Data section.
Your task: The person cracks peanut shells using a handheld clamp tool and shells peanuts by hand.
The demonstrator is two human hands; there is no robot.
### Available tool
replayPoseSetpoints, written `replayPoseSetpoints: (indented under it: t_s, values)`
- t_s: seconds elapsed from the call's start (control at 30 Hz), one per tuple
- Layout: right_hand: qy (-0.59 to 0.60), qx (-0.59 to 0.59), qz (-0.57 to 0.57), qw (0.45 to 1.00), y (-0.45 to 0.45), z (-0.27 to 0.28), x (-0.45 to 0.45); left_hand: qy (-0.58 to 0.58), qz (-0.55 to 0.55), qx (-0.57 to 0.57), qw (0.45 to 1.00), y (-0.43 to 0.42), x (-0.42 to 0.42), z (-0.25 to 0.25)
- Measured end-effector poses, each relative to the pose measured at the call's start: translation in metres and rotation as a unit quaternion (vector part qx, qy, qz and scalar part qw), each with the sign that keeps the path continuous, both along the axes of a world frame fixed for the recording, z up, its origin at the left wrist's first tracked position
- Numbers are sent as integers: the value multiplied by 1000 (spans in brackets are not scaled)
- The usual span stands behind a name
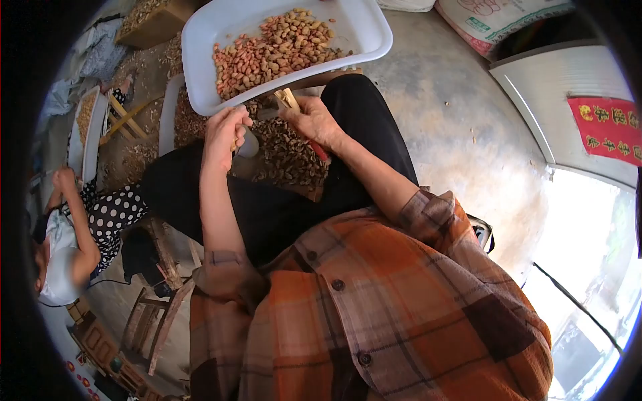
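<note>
My right hand (313,121) is closed around a tool with pale wooden ends (287,99) and a red part (319,150) showing below the palm. Its exact kind is unclear. To the left, my left hand (226,136) is closed with the fingers curled in; whatever it may hold is too small to make out. The hands are apart, just below a white plastic tub (199,73) with many tan and pinkish nuts or kernels (281,50) in it. Dark broken shells (287,152) lie heaped beneath the hands, between my knees.
On the left sits another person (73,234) in polka-dot clothing, hands together, near a second white tub (90,134). A wooden stool (157,314) stands below. Scattered shells cover the floor at upper left. Sacks (495,20) lie at upper right beside a white panel (562,100).
</note>
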State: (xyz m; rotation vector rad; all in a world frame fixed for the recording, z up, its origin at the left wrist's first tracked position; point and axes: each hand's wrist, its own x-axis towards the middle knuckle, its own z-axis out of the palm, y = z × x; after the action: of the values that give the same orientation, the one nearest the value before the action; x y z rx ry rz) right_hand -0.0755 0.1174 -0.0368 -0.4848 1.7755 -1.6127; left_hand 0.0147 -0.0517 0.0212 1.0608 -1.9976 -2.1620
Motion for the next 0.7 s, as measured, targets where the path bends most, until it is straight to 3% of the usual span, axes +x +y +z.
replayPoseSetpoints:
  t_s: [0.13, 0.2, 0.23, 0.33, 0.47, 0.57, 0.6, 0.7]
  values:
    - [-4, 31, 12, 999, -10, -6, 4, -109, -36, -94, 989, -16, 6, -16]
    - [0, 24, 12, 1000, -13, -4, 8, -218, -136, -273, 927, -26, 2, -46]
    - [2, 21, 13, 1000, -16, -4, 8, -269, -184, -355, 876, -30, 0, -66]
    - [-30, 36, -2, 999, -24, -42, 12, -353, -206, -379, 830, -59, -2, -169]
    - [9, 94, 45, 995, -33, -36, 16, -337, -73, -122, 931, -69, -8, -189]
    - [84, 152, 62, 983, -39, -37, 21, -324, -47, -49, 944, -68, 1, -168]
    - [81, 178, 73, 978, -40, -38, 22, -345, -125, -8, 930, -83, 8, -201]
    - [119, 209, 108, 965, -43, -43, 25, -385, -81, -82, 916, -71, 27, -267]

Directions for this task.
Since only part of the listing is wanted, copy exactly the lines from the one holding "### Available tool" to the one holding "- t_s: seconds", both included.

Answer area.
### Available tool
replayPoseSetpoints, written `replayPoseSetpoints: (indented under it: t_s, values)`
- t_s: seconds elapsed from the call's start (control at 30 Hz), one per tuple

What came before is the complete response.